T20 Format: Lesser Sides’ Feast?
December 17, 2007 by Dinsa Sachan
Filed under Tennis
Eat Cricket, Drink Cricket, Sleep Cricket
After India’s T20 championship victory, Andrew Symonds said something along the lines of T20 being a format where “the lesser sides can beat you easily”. Of course, Australia lost to Zimbabwe and then India, the two lesser sides he was referring to.
India has since kept Australia on toes in T20, and they seem to be innately made for this version.
Further, SA just lost to Windies in a T20 tie, and it wasn’t a close match by any means.
Could there be any truth to what Roy said?
















Same old rubbish from Roy taking a dig again… he is in the form of his life, so he can say anything… there were so over-confident during the T20 WCup, that they thought they could just play as they pleased… they were not serious about it. The other successful teams made intelligent squad changes and planned out how to approach this format.

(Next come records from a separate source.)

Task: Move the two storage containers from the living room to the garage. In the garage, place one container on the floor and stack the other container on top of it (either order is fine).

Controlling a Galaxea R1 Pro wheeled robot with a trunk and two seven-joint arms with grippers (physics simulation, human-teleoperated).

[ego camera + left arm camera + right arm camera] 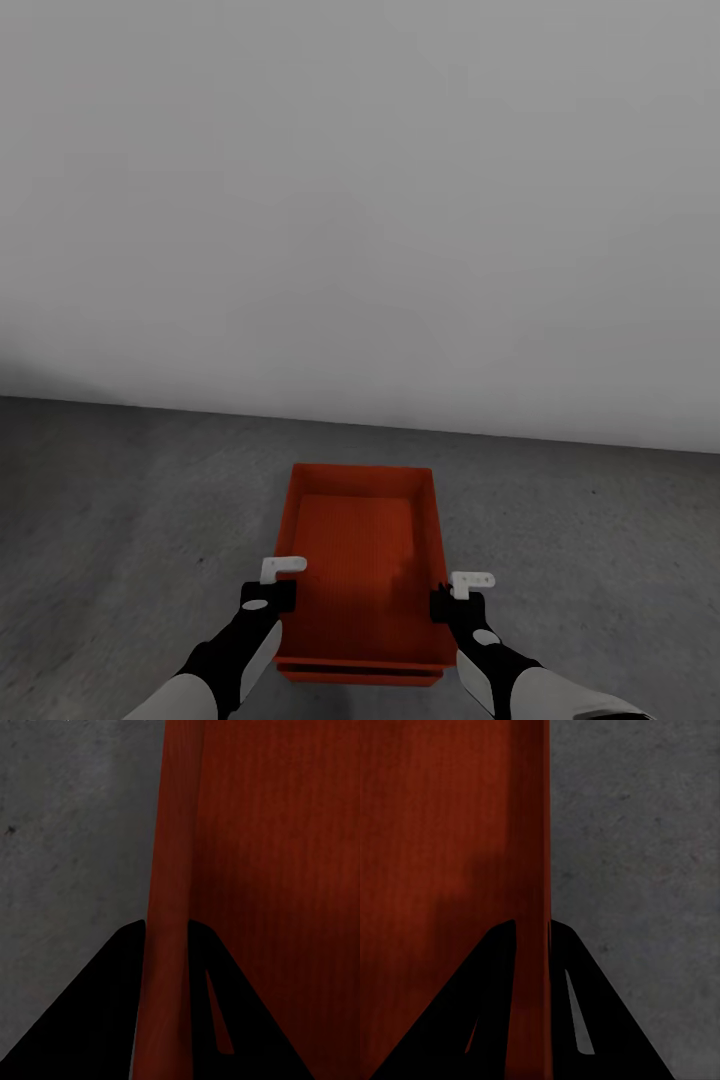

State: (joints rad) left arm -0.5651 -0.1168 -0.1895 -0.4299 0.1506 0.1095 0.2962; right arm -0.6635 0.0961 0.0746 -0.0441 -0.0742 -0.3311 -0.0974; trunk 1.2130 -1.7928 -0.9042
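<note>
Bin: we are holding an orange-red bin (362, 560) low over the grey concrete floor (120, 520), near a plain pale wall (360, 200).
Second bin: a second orange rim (360, 676) is peeking out under the near edge, so we are judging that the held bin is sitting in or just above the other one.
Left hand: our left hand (272, 590) is clamped on the bin's left wall; the left wrist view is showing that wall (169, 945) running between the 2 fingers.
Right hand: our right hand (452, 597) is clamped on the right wall (534, 945) the same way.
Handling: we are reading it as light, stiff plastic, ribbed enough to resist slipping; thin walls may flex, so gripping both long sides near the middle is suiting it.
Hidden: the lower bin is almost wholly covered; we cannot tell whether the 2 bins are touching, or whether the lower one is resting on the floor.
</note>
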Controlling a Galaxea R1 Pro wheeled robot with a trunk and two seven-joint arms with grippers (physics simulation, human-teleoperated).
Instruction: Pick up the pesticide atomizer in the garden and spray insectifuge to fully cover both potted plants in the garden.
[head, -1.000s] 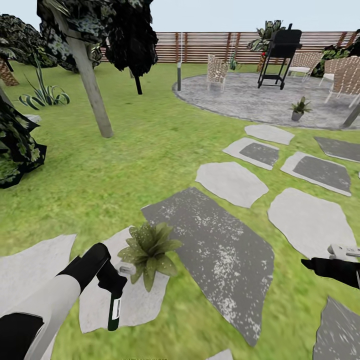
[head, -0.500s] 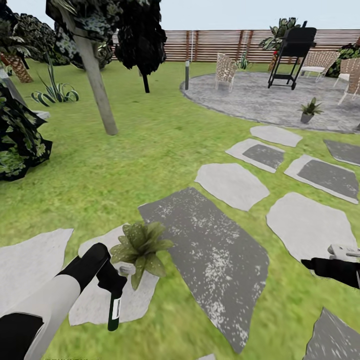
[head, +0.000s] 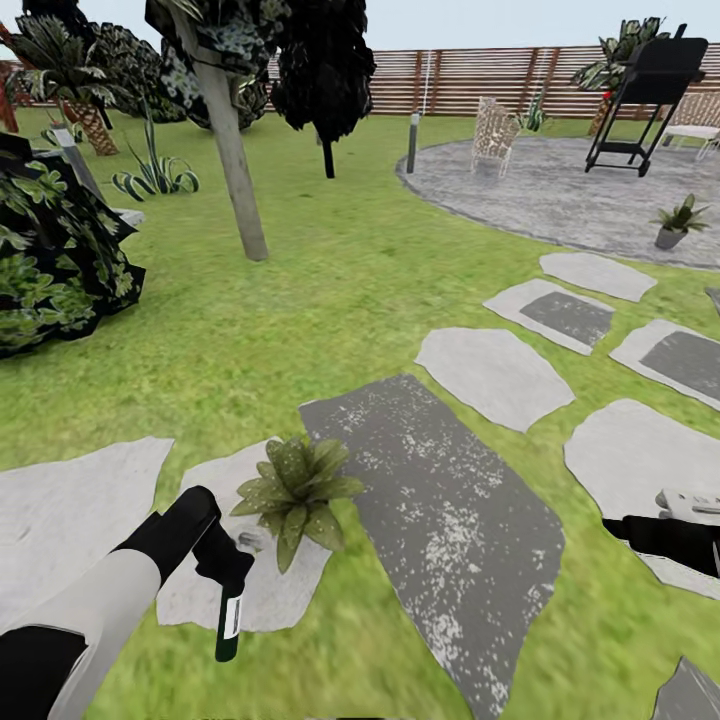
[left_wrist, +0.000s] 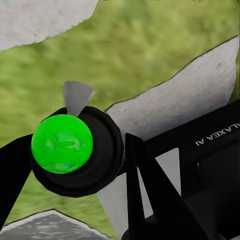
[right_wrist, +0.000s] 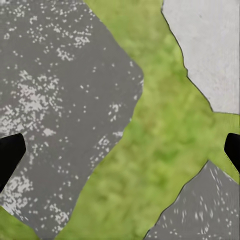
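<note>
A simulated two-armed robot stands on the lawn (head: 300, 300) of the garden, its left pincer (head: 222, 570) clamped around the pesticide atomizer (head: 229, 620), which hangs with its dark body and white label pointing down at the near left of the head view. Just beyond and to the right of it sits the nearer potted plant (head: 295, 490), a rosette of pointed leaves on a pale stepping stone (head: 200, 590). Its pot cannot be made out under the foliage. The second potted plant (head: 678, 220) stands well apart, far right, at the edge of the round paved patio (head: 540, 195), near a black grill (head: 645, 90) and a woven chair (head: 495, 130). The left wrist view looks down the bottle, where a bright green round part (left_wrist: 62, 144) sits in a dark collar above stone and grass. The right pincer (head: 665, 528) hovers low at the right edge over a stepping stone, its fingertips set wide apart and holding nothing, as the right wrist view confirms.

Judging from this, spraying of the nearer plant is the step in hand, and the main risk is aim. With the bottle hanging upside down and its nozzle direction unclear, the spray could land on stone or grass and leave leaves uncovered. A slack grip could let the slim bottle slip. The far plant calls for a drive across uneven stones, where a swing of the arm might clip the nearer rosette.
</note>
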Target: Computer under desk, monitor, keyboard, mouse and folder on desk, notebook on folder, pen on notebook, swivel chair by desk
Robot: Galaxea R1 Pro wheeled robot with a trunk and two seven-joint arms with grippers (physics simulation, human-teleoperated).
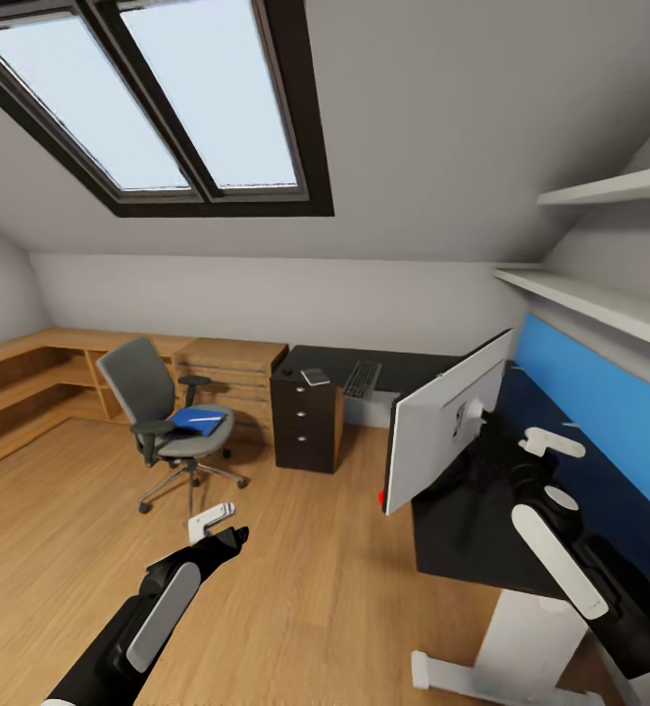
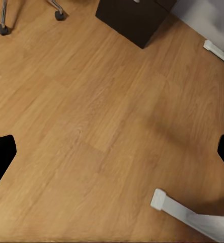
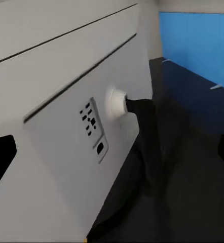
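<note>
Right fingers (image 1: 550, 443) spread just behind monitor (image 1: 442, 417) on desk (image 1: 462, 529); left fingers (image 1: 212, 521) spread over floor (image 1: 295, 588).

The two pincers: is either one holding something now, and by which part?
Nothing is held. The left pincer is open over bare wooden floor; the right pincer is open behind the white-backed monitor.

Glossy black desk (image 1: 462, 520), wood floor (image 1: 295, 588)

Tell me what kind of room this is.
Likely an attic home office or bedroom workspace: skylight in a sloped ceiling, desk with monitor, and swivel chair on wood floor.
</note>
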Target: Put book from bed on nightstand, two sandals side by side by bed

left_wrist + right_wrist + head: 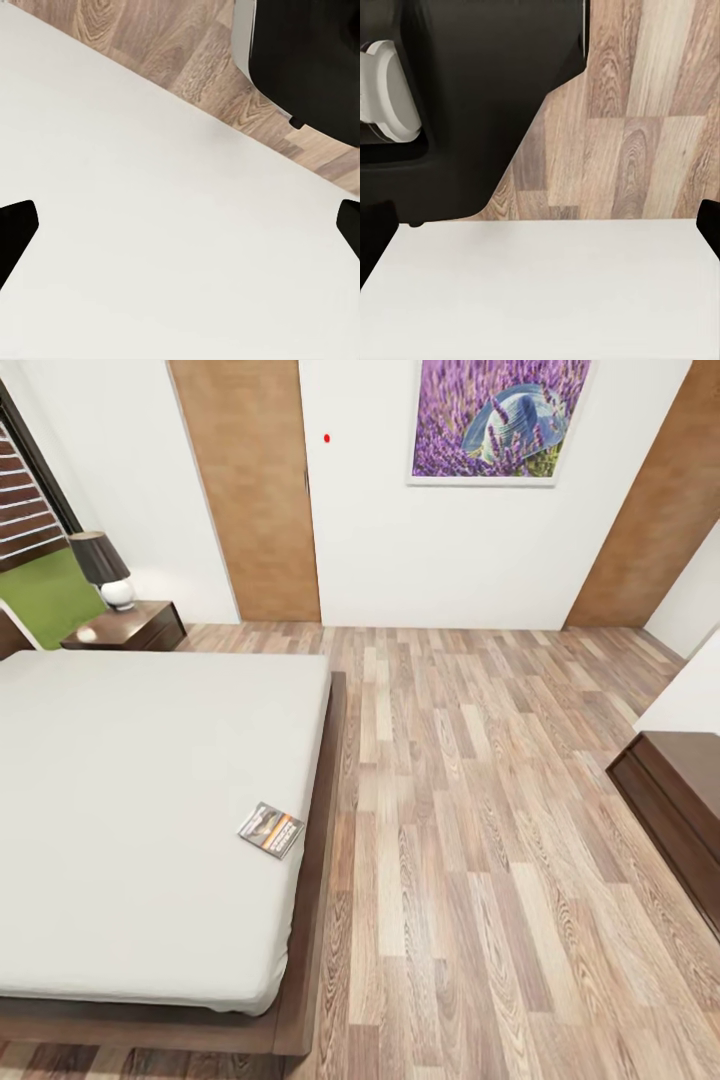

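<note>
Head view: I see book [271,829] flat on bed [130,800], near mattress edge facing floor [480,840], long axis angled across that edge. Nightstand [135,627] with lamp [102,568] at bed's far corner — well apart from book. Sandals not spotted.

Left wrist view: left gripper [180,229] fingertips spread wide, nothing between, white surface below.

Right wrist view: right gripper [540,229] likewise released, empty. Which arm nearer book — cannot tell.
</note>
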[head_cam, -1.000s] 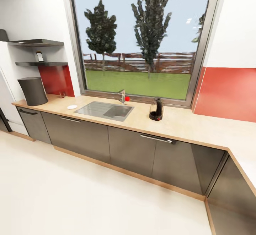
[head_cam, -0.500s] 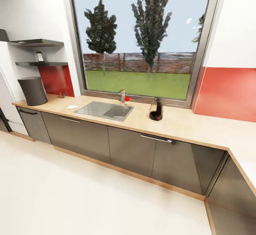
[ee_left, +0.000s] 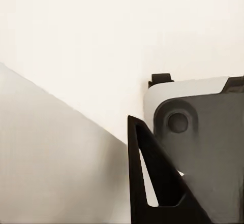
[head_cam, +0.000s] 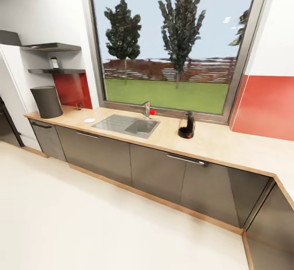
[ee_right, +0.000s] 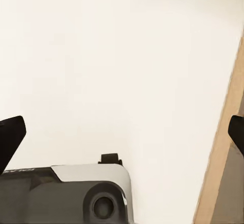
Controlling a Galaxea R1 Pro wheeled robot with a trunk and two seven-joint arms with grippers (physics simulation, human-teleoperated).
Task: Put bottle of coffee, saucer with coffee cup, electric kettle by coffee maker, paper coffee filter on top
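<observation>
Head view: long light-wood bench [head_cam: 228,145] over grey cabinet fronts, under a big window [head_cam: 175,45]. Steel sink [head_cam: 126,125] inset in it, tap [head_cam: 147,110] behind.

Electric kettle [head_cam: 187,125] upright on the bench, just past the sink on its right-hand side, well apart from everything else.

Saucer [head_cam: 89,120] flat on the bench just beside the sink's other end. Dark cylindrical bin [head_cam: 47,101] further along, near the bench's far end. A small dark object sits near the wall by the bin, too small to tell what it is.

Bottle of coffee [head_cam: 54,63] stands on the lower black wall shelf [head_cam: 57,71], above the bin.

Left wrist view: left gripper [ee_left: 152,183] shows one black finger over pale floor; how far the jaws are open cannot be told; nothing seen held.

Right wrist view: right gripper [ee_right: 122,132] has its jaws spread wide, fingertips [ee_right: 10,137] at opposite frame edges, nothing between them but pale floor; a wood-coloured strip [ee_right: 223,153] runs close to one fingertip.
</observation>
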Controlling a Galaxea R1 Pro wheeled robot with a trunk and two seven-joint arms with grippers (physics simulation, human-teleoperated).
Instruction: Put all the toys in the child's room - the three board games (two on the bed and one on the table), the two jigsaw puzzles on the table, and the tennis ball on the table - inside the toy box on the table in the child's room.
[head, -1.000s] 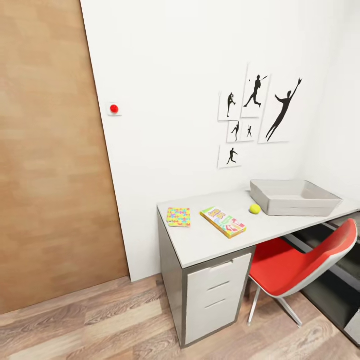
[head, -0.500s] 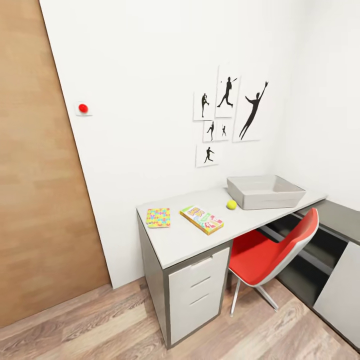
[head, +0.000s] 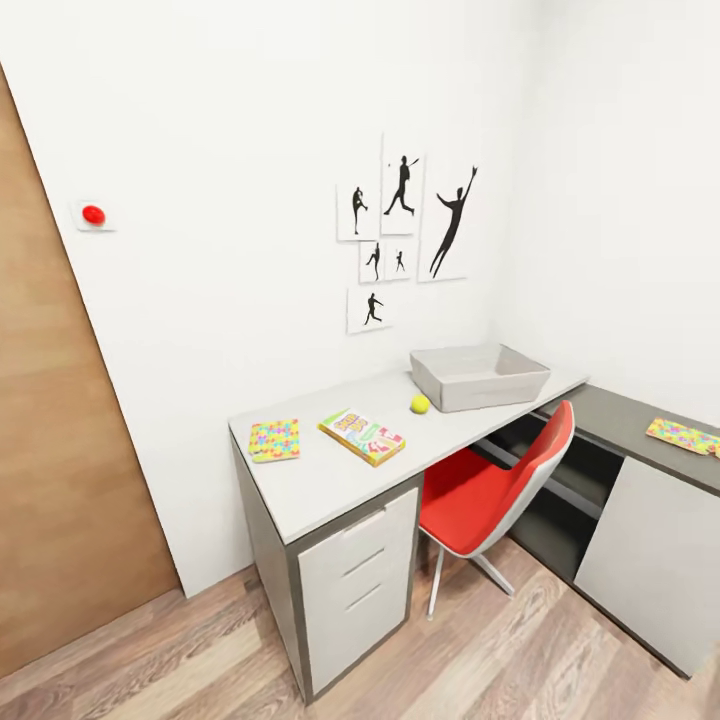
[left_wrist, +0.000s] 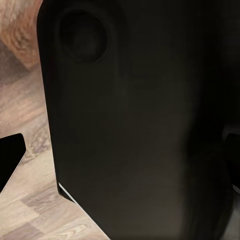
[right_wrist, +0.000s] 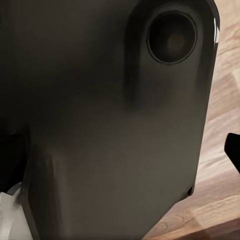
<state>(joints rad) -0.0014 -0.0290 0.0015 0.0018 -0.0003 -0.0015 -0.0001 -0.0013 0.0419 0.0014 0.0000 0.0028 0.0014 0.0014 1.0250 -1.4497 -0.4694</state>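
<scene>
While the toy box stands on the table, the tennis ball lies beside it.

**Desk, side cabinet and what lies on them**

The table stands on the wood floor against the white wall, its pale top over a white three-drawer unit. On the top, from the near end toward the corner: a mosaic jigsaw box lying flat, the long Skip-Bo box flat and angled, the tennis ball just beside the toy box. On the lower dark-topped cabinet at the right lies a second mosaic box, flat, near the picture's edge.
</scene>
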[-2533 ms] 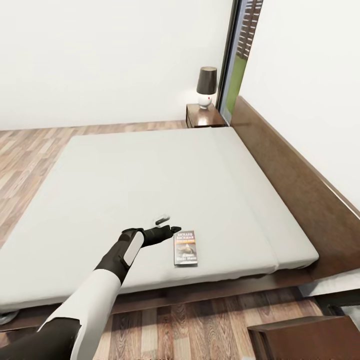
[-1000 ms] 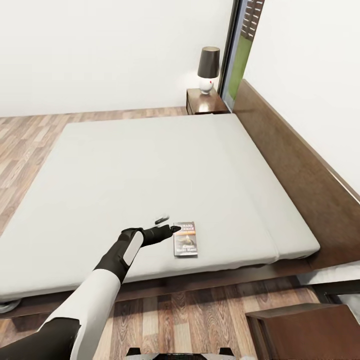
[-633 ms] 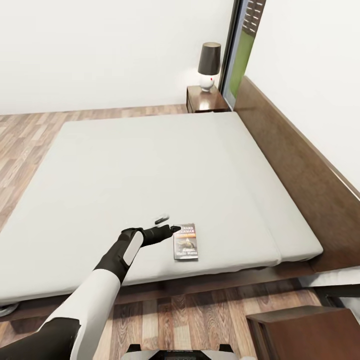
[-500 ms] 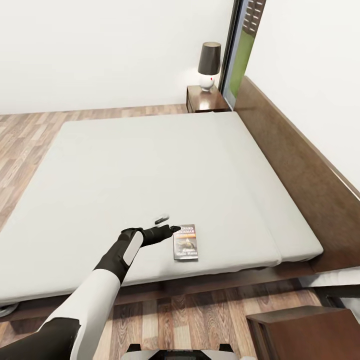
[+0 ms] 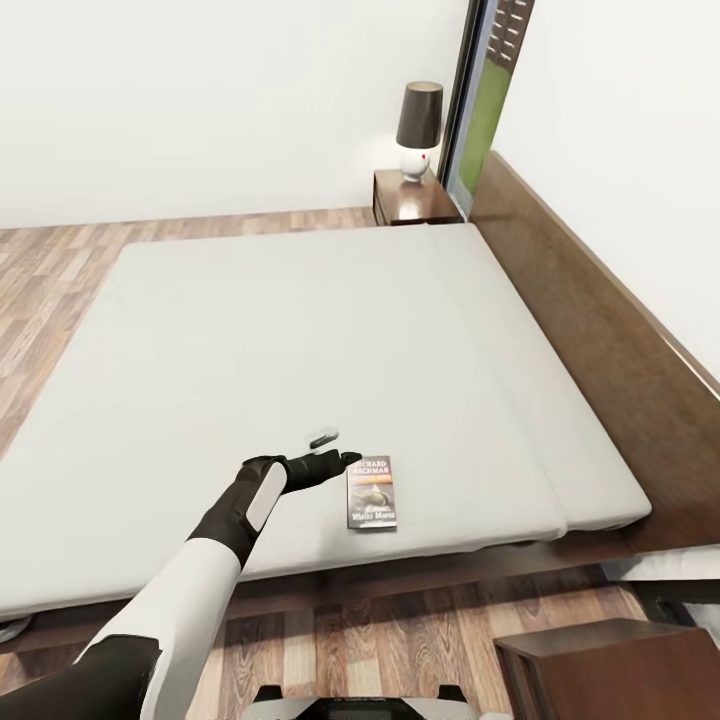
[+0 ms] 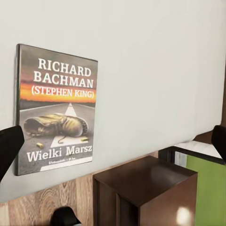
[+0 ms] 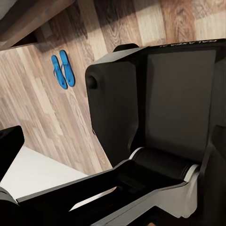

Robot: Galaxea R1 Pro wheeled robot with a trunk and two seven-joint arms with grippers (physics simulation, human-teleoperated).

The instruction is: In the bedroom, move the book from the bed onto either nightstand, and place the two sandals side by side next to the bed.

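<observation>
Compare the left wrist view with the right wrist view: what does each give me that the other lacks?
Left wrist view: the book lying flat on the mattress near its edge, cover up and readable (Richard Bachman, Wielki Marsz), with a dark nightstand just off that edge.
Right wrist view: the two blue sandals lying side by side on the floor, and the robot's own base close up.
Shared: the wood-plank floor.
</observation>
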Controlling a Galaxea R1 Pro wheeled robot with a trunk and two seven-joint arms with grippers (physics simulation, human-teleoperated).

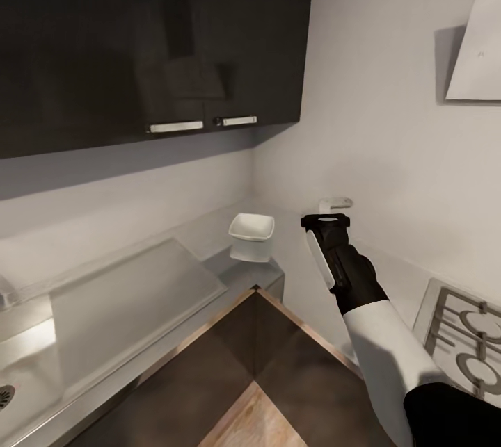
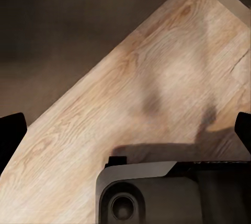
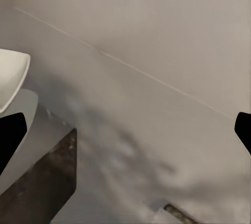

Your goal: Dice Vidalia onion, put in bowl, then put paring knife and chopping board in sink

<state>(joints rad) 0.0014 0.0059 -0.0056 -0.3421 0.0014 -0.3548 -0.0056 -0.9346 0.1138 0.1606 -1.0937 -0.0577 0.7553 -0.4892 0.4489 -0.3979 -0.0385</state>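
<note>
While the right arm reaches forward over the corner of the desk (image 1: 209, 238), its right pincer (image 1: 325, 220) hangs above the grey surface close to the white wall, just to the right of the bowl (image 1: 251, 227). In the right wrist view, the two dark fingertips (image 3: 10, 132) stand far apart at the picture's edges with nothing between them, so this pincer is released. The bowl (image 3: 10, 78) shows there too, as a white flaring side.

The bowl is squarish, sits upright with its opening up, and stands on the desk in the corner under the dark wall cabinets (image 1: 139, 37). It has no clear long axis. To its left lies the flat drainboard of the sink (image 1: 125, 301), whose long side runs along the back wall; the round drain (image 1: 4, 397) shows at the edge.

The left pincer (image 2: 125, 130) looks down on a wooden floor (image 2: 146, 93), its tips wide apart and empty. A hob (image 1: 463, 343) is at the right. I can read no writing or label anywhere.
</note>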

It is only after the loss to India in that one off game after the one-day series, that they realized that this format too needed some thought, as Ponting later admitted. And they had indeed planned things well for the T20 match against NZ and then steamrolled them.
The Aussies in the ODIs normally tend to come back strongly to close out the match… especially with their bowling… as in you can often see them getting knocked all over within the first 20 years, then come back and steamroll the opposition at a later session… they believe they can win a game from any point… so my theory is that they are probably used to the time and space available in a 50 over format and didn’t adapt during the WC.
In cricket, anybody can beat anybody… perhaps Symonds has a memory loss considering Bangladesh beat them in a ODI.
If the Australians still consider T20 to be ‘inferior’ then they are in for a rude awakening.
Unfortunate.
they just cant take beating gracefully…had they won the t20 worldcup…i bet they would have been singing different tunes…
In my view, there’s no room for 3 types of cricket formats in international cricket. T20 seems to fulfill the needs of introducing one day cricket better than one day cricket. Eventually, I think T20 will replace one day cricket. Test cricket is the pure form of the game that has been there for ages. It will remain as it is.
So, Aussies better start taking T20 seriously.
Go Aussie Go,
India are getting a good THRASHING.
HaHa
You think it’s funny, Carlos?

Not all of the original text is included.